Organizational Culture & Negative Effects
Organizational culture is the mix of traditions, attitudes, values and expeditions that shapes life for its staff. Does everyone work late or do they strive for work-life balance? Are acceptable work clothes traditional, casual or cutting-edge hip? In some cases, such as a company that tolerates bullying and abuse, there can be a big negative impact of organizational culture.
Good leaders take an interest in the positive and negative effects of organizational culture. Effective leaders have a vision for the culture they want and work to develop it in the organization:
- They encourage staff to believe in their vision and empower them to help make it a reality.
- They encourage employees to respect and care about each other.
- They build trust between themselves and their team.
- When employees act in ways that exhibit the desired culture, leaders celebrate them. For instance, to develop a culture where employees act independently, management should acknowledge staffers who do great independent work.
- They eliminate negative behaviors. If the CEO wants a workplace culture that celebrates diversity, they have to discourage bigotry and discrimination.
- They walk the walk. No amount of vision statements and speeches will be as effective as staff seeing the leader lives by the values they talk about.
Promoting the values you want in your organization doesn't guarantee they'll be adopted. In any organization, there are multiple influences on people's behavior. In some organizations, those influences push culture to the dark side.
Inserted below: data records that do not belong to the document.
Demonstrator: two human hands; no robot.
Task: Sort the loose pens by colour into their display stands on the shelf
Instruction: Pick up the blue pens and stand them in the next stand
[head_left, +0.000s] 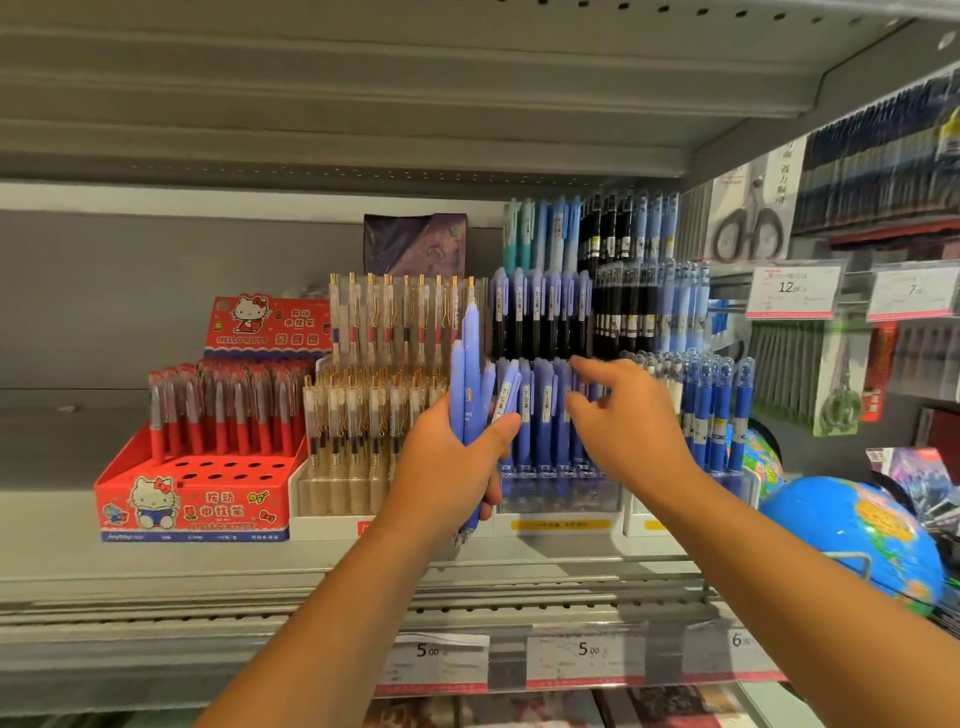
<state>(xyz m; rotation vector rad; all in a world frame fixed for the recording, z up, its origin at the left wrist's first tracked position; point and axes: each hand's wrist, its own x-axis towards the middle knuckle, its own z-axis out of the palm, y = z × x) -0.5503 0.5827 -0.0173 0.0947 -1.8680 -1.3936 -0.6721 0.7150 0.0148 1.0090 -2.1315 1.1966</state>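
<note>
At the far left of the grey metal shelf (52, 535) stands a red cardboard Hello Kitty display box (192, 499) of red pens. Just right of it is a white plastic stand (332, 525) of clear-barrelled pens with gold clips. Neither matches the colour in hand.

Next comes the left hand (447, 467), clenched round a bundle of periwinkle-blue plastic pens (472, 374) held upright, one standing taller than the rest. The bundle looks uneven, so I judge a pen could slide out below the fist and drop onto the shelf. Its tops could also knock the gold-clip pens close behind.

Right of it, the tiered clear stand of matching blue pens (550, 405) looks tightly filled in its near row, and forcing another in could tip its neighbours. The right hand (623, 415) reaches into that near row with its fingers partly bent among the pens. Whether it pinches one I cannot tell. The bundle sits just left of the right hand, apart from it, at the stand's left edge.
</note>
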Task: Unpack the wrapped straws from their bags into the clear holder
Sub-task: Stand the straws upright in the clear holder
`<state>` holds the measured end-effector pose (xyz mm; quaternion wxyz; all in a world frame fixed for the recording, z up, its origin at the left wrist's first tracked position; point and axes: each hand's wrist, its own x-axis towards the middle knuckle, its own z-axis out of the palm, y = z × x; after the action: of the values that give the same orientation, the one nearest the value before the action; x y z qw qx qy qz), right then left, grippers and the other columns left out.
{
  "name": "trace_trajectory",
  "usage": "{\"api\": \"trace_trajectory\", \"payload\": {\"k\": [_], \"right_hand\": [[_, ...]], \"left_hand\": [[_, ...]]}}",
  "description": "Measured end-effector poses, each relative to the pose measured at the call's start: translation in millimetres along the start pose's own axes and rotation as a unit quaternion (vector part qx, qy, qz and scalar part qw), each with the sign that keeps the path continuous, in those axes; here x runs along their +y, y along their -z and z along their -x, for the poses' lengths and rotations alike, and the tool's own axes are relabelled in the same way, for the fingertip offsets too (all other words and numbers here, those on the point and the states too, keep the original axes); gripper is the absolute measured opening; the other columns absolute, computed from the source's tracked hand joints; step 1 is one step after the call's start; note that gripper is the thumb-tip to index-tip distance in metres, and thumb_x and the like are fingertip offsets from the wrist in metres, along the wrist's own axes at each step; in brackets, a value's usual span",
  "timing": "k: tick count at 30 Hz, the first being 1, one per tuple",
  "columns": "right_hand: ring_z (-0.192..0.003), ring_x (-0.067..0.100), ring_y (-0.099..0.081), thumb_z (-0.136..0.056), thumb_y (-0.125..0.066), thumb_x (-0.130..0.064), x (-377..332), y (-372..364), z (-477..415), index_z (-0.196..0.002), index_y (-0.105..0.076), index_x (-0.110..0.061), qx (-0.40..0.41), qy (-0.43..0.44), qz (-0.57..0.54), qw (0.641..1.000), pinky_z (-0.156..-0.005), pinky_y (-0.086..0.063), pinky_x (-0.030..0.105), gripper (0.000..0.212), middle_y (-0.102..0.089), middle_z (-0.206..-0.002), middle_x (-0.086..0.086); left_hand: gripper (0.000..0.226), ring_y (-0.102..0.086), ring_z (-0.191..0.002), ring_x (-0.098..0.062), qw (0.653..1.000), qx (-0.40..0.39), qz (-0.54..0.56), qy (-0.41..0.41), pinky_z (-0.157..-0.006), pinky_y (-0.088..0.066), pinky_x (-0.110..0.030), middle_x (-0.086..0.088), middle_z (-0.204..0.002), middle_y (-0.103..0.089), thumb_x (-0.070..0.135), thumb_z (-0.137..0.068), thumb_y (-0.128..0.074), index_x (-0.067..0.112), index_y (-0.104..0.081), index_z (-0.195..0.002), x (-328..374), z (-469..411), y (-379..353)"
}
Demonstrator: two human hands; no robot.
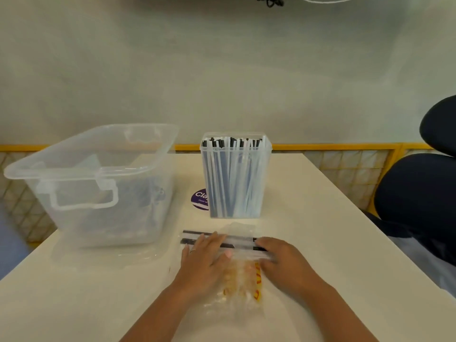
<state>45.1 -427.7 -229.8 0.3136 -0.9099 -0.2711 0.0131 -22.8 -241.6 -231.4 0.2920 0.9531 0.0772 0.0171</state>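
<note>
Black straws (222, 241) in clear wrappers

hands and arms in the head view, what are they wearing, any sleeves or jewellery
Both forearms are bare, with no sleeves, watch or gloves in view. The left hand wears a thin, silvery band ring on one of its fingers. The right hand shows no ring or other markings.
</note>
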Motion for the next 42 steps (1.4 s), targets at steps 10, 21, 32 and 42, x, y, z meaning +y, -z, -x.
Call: {"api": "trace_trajectory", "payload": {"k": [10,21,32,42], "right_hand": [[-0.111,0.015,-0.052,-0.091,-0.048,-0.014,10,-6,13,-0.123,-0.06,-0.023,0.035,0.071,0.068,0.995,-0.086,-0.031,0.013,0.035,-0.059,-0.123,-0.008],[-0.084,0.005,-0.061,-0.081,-0.056,-0.017,9,-8,15,-0.103,-0.073,-0.023,0.078,0.072,-0.058,0.993,-0.072,-0.044,0.013,0.027,-0.07,-0.088,-0.007],[-0.086,-0.007,-0.059,-0.084,-0.051,0.001,6,9,15,-0.092,-0.068,-0.025,0.145,-0.07,-0.353,0.922,-0.075,-0.043,0.005,0.032,-0.067,-0.097,-0.01],[-0.135,0.007,-0.03,-0.076,-0.013,-0.067,6,3,8,-0.136,-0.045,-0.023,0.118,-0.136,-0.548,0.817,-0.114,-0.012,0.029,0.081,-0.04,-0.145,-0.003]], "left_hand": [[0.047,0.002,-0.146,-0.013,1.0,-0.002,-0.022,0.017,-0.116,0.01,-0.042,0.011,-0.157,-0.013,0.043,-0.1,-0.021,0.033,-0.021,-0.147,6,3,-2],[0.049,-0.025,-0.137,-0.016,0.971,-0.071,-0.192,-0.121,-0.114,-0.02,-0.044,0.006,-0.149,-0.031,0.044,-0.081,-0.062,0.031,-0.053,-0.127,70,-16,13],[0.018,-0.059,-0.085,-0.022,0.986,0.01,-0.145,-0.076,-0.076,-0.049,-0.032,-0.005,-0.094,-0.063,0.017,-0.086,-0.053,0.012,-0.07,-0.09,59,-27,-3],[0.019,-0.059,-0.097,-0.022,0.995,0.023,0.032,-0.087,-0.083,-0.045,-0.032,-0.002,-0.109,-0.06,0.023,-0.086,-0.064,0.01,-0.069,-0.098,85,-23,8]]}}
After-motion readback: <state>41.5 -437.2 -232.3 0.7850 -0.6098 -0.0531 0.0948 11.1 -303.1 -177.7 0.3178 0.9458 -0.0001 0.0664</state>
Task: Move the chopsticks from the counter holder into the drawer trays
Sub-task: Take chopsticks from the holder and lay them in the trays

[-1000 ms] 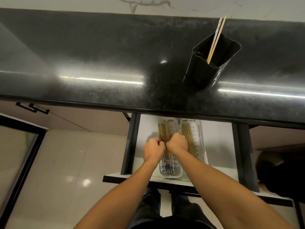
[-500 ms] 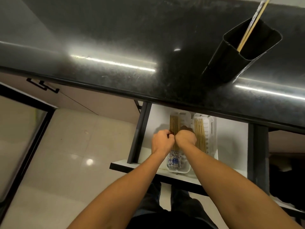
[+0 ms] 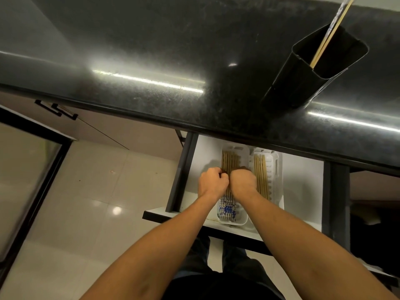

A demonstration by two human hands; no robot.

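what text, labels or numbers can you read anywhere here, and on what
None can be read.
Chopsticks in the left tray: blue pattern on their near ends, too blurred to tell if it is writing.
Black holder, counter, right tray: no visible text.

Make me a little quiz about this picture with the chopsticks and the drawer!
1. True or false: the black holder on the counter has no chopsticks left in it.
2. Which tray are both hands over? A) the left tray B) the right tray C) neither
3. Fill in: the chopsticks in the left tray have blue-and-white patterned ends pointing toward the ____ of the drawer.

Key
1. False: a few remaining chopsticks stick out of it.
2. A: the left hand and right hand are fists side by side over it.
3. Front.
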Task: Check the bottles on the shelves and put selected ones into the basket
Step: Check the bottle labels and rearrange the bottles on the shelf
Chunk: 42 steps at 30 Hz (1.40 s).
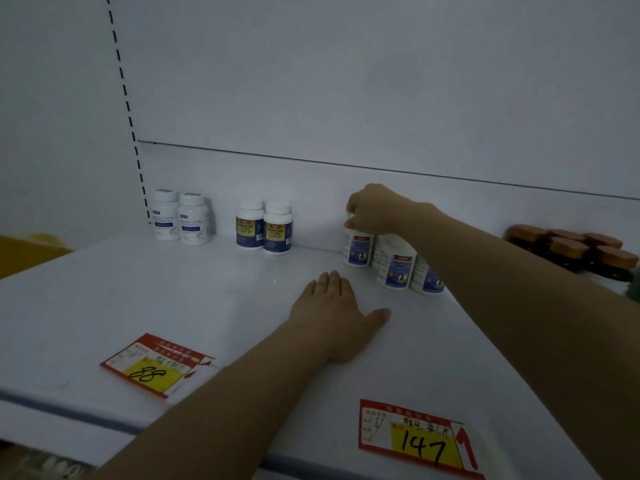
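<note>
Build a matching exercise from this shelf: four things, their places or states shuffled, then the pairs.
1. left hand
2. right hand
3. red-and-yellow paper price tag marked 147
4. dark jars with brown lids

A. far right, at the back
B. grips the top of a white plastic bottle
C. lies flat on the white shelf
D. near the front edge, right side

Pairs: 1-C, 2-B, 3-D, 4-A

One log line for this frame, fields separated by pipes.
right hand: grips top of white blue-labelled plastic bottle | left hand: flat on white shelf
</note>
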### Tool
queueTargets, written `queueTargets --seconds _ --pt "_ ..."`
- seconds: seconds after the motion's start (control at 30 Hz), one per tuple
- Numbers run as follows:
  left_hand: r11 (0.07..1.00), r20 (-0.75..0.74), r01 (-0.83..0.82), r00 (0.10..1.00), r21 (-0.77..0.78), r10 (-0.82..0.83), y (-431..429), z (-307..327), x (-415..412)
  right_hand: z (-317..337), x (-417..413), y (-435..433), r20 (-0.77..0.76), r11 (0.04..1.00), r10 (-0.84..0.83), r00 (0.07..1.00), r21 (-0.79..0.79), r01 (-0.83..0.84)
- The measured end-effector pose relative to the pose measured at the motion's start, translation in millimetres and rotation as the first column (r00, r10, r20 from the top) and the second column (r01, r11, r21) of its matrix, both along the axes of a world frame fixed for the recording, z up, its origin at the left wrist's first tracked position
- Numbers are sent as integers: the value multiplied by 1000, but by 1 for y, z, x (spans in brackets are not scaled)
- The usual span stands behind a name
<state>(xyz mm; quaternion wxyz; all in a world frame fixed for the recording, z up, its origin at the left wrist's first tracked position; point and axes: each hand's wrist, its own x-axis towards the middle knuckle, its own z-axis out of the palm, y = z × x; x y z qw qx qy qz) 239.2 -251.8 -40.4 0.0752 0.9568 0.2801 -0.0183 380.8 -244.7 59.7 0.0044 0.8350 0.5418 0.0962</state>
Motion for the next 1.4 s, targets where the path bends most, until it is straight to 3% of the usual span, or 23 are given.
queueTargets --seconds 0.27,0.43,0.6,0.7,0.8,0.87,0.93,1.03,1.23,1.4 --pt "1000 7 0 1000 -13 0 -1 1 -1 6 -5 -3 -14 1000 31 999 -2 -31" --pt "999 13 -6 1000 -52 7 0 4 -2 23 -13 -17 -52 992 89 995 97 -84" --pt "974 185 -34 980 -224 77 -1 24 -1 62 -26 -45 -112 969 136 984 221 -109" --pt "889 460 59 870 -454 178 -1 47 -1 84 -31 -65 -150 952 140 979 291 -91" --pt "756 633 252 729 -604 263 1 63 -3 95 -31 -81 -302 925 169 938 376 -45" --pt "701 716 380 645 -603 267 -2 70 -2 98 -29 -90 -376 919 180 909 393 -20" --pt "710 778 436 575 -553 253 -10 73 -3 96 -27 -97 -439 923 194 877 385 -11" --pt "692 788 448 538 -567 298 -20 71 -2 90 -25 -107 -490 920 197 849 392 12" --pt "624 750 467 578 -627 322 -31 58 5 69 -18 -121 -605 917 205 769 393 65" --pt "601 734 467 594 -649 330 -35 55 10 62 -12 -124 -626 913 199 754 398 89"
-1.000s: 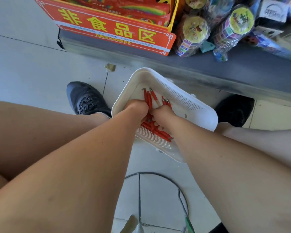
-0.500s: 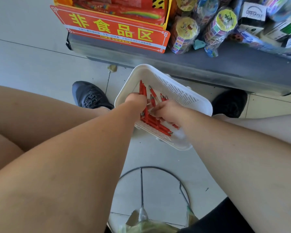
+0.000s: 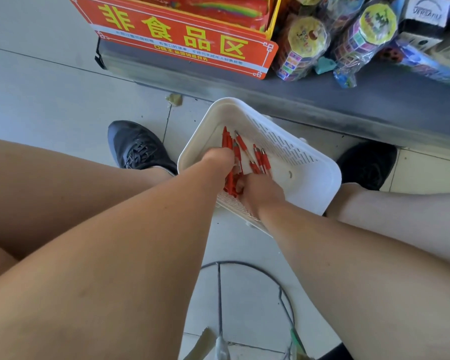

- Poor communication. If managers don't talk openly to their staff, or if employees can't share their thoughts with management, that leads to a breakdown in trust.
- A toxic employee who backstabs or bullies colleagues can erode organizational culture. If management doesn't rein the employee in, other employees may assume the company will tolerate them behaving the same way.
- Prioritizing profit above everything else encourages employees to cut ethical corners to suit the bottom line.
- Setting employees competing against each other works against building a cooperative culture.
- Micromanagement. If employees feel they're under constant scrutiny, they stress out.
- Resistance to change makes it harder to fight the negative impact of organizational culture.
- If managers or other workers don't perform to the company's standards, employees will realize how much they can get away with.
- Lack of engagement. If the company shows no interest in employees, that makes it harder for them to care.
The positive and negative effects of organizational culture influence managers as well as lower-ranked employees. For example, a small company may expect managers to help out employees when they need it. That's a positive culture, fostering a spirit of teamwork.
The effects of organizational culture on managers also shape how decisions get made. The culture can emphasize data-driven decisions dominated by analytics and statistics, or favor going with your gut. Does it prioritize results, even if managers have to compromise on their ethics? Culture shapes decisions as much as the facts in the case.
In a healthy organization, the effects of organizational culture on employee performance will be positive. Employees know they're valued and enjoy the work environment, so they're ready to give their best.
A negative culture has the opposite effect:
- An organizational culture that doesn't value quality work gives the employees no reason to strive for quality.
- A culture that tolerates bad behavior gives other employees license to behave the same way.
- Unhealthy organizational culture leaves employees feeling miserable, with decreased motivation to commit to their job.
- An unpleasant culture can increase employee turnover because nobody wants to stick around where they're miserable. If the culture becomes known outside the company, it may become harder to attract new recruits too.